Rachel Reeves must take back control of the growth agenda
Yet, as the latest report from the OECD shows, that objective has been far from fulfilled – and will become even more difficult to achieve, at least over the coming year or so.
The organisation's downgraded UK growth forecasts – 1.3 per cent this year, and 1 per cent for 2026 – are miserable, and will do nothing to lift confidence among consumers and investors, nor banish the dismal mood in her party about its electoral prospects. For most people, there is no practical difference between living in an economy with such minimal expansion and one that is stagnant or in a mild recession.
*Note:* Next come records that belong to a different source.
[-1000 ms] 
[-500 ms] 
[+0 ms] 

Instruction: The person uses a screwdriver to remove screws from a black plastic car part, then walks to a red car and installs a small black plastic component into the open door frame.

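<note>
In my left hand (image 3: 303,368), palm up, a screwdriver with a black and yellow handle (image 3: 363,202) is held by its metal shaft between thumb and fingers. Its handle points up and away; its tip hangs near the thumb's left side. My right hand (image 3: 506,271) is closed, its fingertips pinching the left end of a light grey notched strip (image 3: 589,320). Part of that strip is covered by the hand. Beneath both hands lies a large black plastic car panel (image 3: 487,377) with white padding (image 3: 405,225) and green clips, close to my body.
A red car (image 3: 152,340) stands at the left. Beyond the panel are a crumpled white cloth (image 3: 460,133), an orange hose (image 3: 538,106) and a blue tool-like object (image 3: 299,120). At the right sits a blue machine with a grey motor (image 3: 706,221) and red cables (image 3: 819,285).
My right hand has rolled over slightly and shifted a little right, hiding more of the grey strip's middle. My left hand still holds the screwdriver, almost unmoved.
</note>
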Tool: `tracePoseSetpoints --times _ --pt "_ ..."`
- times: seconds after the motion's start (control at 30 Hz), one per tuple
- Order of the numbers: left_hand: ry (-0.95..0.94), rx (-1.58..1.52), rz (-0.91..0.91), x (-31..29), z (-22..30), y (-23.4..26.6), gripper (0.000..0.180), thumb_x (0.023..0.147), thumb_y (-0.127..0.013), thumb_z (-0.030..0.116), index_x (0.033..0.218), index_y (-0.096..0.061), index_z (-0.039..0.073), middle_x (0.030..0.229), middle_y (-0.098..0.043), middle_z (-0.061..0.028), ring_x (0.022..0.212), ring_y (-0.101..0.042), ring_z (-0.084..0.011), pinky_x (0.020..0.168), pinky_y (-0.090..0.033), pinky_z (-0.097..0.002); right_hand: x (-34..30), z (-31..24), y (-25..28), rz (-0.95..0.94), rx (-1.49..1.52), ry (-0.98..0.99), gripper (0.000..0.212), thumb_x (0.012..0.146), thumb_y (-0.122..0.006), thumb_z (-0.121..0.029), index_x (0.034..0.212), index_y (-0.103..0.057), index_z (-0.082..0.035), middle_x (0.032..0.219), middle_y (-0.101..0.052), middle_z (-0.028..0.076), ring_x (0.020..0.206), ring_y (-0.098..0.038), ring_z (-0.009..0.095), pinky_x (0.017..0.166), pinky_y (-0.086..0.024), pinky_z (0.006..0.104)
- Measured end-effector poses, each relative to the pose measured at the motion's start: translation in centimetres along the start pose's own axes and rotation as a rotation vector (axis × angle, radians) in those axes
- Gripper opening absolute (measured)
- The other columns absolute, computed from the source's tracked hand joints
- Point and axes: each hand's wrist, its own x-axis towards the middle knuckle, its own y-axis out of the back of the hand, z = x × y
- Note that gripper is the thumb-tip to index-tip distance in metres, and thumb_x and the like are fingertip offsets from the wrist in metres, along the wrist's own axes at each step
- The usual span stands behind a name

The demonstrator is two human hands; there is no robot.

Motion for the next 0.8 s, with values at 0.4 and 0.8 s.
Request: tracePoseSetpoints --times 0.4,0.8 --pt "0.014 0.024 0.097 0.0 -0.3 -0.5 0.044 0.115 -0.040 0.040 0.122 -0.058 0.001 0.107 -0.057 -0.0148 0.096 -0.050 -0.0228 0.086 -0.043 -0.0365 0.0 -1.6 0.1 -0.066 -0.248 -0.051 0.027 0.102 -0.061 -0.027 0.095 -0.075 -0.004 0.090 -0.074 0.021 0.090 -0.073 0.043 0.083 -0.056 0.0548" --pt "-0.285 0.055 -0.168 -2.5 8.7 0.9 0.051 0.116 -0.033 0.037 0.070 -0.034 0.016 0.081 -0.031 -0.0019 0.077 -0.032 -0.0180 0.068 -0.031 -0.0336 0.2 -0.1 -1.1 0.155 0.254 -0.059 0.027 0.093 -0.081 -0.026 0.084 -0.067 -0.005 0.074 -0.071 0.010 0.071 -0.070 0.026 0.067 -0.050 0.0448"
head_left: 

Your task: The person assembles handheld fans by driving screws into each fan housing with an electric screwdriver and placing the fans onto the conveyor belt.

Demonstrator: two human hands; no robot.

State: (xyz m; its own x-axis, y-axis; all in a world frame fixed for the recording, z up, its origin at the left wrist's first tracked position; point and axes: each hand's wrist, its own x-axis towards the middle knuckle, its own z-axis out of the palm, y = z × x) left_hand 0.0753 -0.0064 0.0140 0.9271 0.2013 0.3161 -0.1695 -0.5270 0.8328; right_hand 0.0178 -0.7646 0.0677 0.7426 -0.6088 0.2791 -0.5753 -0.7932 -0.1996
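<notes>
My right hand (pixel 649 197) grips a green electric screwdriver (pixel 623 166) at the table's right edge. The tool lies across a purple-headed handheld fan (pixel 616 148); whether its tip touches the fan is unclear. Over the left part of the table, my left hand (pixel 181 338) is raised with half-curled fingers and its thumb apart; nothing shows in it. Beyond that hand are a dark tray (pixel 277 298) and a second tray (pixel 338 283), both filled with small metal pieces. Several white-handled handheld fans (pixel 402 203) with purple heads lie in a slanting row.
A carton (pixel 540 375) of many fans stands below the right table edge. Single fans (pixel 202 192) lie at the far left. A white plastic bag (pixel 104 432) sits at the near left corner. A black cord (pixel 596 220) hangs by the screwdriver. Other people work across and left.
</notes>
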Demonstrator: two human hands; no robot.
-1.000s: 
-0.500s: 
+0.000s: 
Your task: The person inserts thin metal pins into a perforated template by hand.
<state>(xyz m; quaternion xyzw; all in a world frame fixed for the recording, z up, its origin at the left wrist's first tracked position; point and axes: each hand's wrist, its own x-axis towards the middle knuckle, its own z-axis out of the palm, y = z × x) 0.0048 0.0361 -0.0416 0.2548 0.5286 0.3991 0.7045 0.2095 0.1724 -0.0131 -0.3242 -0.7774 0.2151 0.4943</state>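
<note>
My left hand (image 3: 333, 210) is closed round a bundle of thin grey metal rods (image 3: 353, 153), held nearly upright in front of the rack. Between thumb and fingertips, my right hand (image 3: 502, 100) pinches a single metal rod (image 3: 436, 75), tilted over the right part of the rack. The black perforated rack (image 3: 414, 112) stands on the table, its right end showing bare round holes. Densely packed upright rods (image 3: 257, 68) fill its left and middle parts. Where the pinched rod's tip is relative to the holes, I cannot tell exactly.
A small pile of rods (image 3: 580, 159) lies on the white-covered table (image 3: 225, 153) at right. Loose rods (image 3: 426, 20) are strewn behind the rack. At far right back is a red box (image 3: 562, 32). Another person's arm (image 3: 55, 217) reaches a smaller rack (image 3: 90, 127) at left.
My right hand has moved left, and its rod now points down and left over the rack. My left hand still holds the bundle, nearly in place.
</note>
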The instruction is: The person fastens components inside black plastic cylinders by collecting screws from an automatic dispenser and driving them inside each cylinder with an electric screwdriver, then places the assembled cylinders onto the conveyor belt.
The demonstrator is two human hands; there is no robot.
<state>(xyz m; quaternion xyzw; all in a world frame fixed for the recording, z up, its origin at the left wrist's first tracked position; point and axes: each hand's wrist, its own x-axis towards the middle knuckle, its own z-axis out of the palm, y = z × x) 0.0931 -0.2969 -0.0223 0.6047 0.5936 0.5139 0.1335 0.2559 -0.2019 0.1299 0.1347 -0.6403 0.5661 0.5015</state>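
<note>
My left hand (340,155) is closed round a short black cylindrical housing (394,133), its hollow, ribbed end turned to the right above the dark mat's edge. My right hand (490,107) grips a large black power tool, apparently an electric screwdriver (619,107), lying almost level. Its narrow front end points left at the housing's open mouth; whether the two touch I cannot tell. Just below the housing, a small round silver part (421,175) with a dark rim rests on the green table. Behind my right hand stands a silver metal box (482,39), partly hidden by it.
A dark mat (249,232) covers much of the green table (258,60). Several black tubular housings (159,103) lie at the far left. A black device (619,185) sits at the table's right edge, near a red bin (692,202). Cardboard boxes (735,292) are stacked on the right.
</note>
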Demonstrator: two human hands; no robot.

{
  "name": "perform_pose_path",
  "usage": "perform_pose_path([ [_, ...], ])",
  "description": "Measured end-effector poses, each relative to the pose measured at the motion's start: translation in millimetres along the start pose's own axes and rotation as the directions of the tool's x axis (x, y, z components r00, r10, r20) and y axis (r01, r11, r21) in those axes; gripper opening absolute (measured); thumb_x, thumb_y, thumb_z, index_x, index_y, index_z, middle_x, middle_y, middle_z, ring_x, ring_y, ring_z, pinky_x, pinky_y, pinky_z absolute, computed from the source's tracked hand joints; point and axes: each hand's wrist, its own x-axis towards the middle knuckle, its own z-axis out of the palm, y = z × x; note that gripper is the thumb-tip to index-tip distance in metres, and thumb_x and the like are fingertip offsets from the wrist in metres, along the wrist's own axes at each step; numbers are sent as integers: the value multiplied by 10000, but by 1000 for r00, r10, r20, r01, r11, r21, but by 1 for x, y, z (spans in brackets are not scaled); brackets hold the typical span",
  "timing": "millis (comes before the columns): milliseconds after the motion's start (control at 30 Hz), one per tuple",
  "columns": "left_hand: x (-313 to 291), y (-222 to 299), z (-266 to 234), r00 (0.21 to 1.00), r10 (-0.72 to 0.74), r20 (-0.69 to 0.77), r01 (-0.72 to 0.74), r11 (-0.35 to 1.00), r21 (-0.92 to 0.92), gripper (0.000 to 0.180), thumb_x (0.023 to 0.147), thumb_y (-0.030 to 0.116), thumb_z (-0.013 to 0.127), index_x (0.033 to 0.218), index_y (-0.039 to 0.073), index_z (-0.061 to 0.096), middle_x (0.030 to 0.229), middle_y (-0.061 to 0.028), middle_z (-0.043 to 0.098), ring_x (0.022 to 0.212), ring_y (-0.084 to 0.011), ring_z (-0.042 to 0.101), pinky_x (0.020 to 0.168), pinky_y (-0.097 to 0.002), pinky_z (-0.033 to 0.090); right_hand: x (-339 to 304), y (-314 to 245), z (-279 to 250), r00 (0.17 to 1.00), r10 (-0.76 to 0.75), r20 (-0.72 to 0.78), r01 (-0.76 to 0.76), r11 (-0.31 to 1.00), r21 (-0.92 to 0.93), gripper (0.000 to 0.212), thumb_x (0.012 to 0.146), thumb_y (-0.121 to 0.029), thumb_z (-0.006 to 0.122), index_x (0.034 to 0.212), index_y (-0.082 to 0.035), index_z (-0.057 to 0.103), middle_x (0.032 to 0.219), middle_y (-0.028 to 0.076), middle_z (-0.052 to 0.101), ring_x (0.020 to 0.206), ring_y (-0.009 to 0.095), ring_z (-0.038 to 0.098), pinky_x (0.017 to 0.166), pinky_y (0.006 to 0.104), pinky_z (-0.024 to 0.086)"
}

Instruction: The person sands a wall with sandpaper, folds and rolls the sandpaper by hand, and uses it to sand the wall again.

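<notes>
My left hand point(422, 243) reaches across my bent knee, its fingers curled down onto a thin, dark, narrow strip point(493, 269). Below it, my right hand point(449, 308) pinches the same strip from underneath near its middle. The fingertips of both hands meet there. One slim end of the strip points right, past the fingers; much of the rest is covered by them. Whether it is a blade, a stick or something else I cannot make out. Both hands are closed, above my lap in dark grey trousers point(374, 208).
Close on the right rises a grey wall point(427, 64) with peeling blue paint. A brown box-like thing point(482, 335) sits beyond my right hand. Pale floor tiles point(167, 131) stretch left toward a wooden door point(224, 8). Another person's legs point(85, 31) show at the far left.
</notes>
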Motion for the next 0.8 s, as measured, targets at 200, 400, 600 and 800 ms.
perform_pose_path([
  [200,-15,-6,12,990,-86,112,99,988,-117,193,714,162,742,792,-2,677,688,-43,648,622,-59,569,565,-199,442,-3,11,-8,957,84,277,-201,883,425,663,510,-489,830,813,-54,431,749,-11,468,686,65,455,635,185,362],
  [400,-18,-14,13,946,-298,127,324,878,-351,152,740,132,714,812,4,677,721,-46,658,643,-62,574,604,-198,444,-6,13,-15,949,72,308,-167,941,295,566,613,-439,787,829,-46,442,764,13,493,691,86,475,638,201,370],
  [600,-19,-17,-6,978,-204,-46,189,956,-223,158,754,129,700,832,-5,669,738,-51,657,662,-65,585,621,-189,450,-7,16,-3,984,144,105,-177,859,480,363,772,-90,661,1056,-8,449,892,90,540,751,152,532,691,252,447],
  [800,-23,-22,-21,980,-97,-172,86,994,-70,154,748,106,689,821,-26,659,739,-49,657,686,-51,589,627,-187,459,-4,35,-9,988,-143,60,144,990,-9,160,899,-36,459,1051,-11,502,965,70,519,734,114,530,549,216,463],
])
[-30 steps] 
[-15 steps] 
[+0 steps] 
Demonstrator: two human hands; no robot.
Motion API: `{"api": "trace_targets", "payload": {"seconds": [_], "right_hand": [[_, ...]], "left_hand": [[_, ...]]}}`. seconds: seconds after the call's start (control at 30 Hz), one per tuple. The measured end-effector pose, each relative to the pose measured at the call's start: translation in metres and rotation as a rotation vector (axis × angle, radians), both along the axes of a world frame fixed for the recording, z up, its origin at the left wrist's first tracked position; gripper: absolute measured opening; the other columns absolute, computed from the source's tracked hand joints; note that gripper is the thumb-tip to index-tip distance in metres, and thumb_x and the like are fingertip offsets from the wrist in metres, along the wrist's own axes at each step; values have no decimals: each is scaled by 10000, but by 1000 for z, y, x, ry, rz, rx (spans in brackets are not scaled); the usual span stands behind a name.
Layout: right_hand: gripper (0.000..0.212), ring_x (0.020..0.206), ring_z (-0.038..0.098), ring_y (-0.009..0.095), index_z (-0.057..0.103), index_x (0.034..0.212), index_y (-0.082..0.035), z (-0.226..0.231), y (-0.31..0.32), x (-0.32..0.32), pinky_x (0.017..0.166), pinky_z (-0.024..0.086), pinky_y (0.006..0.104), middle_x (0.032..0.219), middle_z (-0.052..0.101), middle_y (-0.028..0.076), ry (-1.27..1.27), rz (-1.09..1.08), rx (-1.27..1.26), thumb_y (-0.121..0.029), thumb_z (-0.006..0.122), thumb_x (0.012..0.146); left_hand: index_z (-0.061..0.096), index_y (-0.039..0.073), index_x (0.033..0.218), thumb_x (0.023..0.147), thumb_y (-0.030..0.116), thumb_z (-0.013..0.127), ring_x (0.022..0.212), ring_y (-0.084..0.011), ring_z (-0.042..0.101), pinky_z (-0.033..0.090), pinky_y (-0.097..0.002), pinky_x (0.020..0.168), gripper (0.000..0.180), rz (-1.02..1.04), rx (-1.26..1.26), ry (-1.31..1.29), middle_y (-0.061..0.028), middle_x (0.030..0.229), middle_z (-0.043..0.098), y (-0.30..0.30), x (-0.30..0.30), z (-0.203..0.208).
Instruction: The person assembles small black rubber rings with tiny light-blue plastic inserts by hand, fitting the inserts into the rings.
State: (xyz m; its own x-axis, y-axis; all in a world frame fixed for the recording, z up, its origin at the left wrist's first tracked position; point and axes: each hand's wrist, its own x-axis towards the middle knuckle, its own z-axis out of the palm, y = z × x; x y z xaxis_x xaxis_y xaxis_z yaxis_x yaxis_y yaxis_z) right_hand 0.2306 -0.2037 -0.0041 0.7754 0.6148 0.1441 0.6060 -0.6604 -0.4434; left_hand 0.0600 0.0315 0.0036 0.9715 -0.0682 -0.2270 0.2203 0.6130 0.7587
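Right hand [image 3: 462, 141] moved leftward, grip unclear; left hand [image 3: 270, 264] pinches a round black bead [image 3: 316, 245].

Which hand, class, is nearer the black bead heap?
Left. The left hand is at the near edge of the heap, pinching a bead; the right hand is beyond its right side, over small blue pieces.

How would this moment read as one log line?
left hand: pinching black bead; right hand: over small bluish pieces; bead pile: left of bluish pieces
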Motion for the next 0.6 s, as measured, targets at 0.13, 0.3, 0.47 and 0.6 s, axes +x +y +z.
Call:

Ms Reeves's problem is that, fiscally speaking, she likes to live dangerously – or, at least, that is how things have turned out. She has never provided herself with sufficient leeway in meeting her self-imposed fiscal rules to withstand the kind of bad luck or more serious shocks to the economy that might come any chancellor's way.
Such unfortunate developments have been all too frequent in her time in office, and that has led to a sort of perma-crisis over tax, spending and borrowing, with politically sensitive cuts to benefits adding to the sense of jeopardy.
Time and again, Reeves has created the thinnest of margins of error – about £10bn, in a spending total of around £1,300bn – and, time and again, it has been wiped out. Sometimes, that has been because of the usual vicissitudes, such as inflation proving more stubborn than usual, and elsewhere because of unpredictable events, most obviously Donald Trump's gyrating attitude to tariffs.
But she has made her own mistakes, too. Cutting the pensioners' winter fuel payment yielded minimal additional revenues for maximum electoral loss, and she placed too much emphasis on raising employers' national insurance contributions, which appears to have had a more depressing effect than thought.
Her biggest gamble, however, has been in hoping that she could meet her fiscal rules by the absurdly small margins she allowed herself. The OECD recommends that the chancellor 'steps up' her efforts to create a more comfortable buffer against adversity, and Ms Reeves would be as well to take their advice.
The comprehensive spending review next week is the best opportunity she will have on that side of the ledger to inspire confidence that she is indeed making the right kinds of tough choices – ones that protect the most vulnerable, as well as boosting growth. At the Budget in the autumn, she will have another chance to 'kitchen-sink' the measures needed to avoid the periodic crises that have unnerved markets and so drained confidence in the government.
The OECD suggests a 'balanced' approach: targeted spending cuts, including the closure of tax loopholes; revenue-raising measures such as re-evaluating council tax bands for the first time since they were introduced in 1991; and the removal of distortions in the tax system.
These reforms to taxation would probably mean a fairer and more rational system, and might thus make the economy a little more healthy. But the main effect must be to chart a medium-term fiscal strategy that markets can have confidence in, which provides room for the Bank of England to ease interest rates, and, at last, puts the government back in control of events, rather than being pushed around by them.
Few governments have foundered as swiftly as the Starmer administration, but that does not mean recovery, both economic and political, is impossible.
Far from it. This early in the parliament, and with such a substantial majority at the government's disposal, Ms Reeves has a chance to put right the mistakes she made in her first months, and move beyond (rightly) chastising the Conservatives for their complacency and banging on about the notorious £22bn 'black hole'. To borrow a phrase popular in government circles, she should have gone further and faster last year to sort the public finances out for the rest of the parliament.
The good news for her and her colleagues is that it is not too late to lay those firm fiscal foundations for growth. But this year, she should play safe, take more notice of the raw politics of her choices, and develop a more compelling narrative about the future rewards for prudence. It will be painful, but not as uncomfortable as watching another wager fail. She will indeed need an iron determination.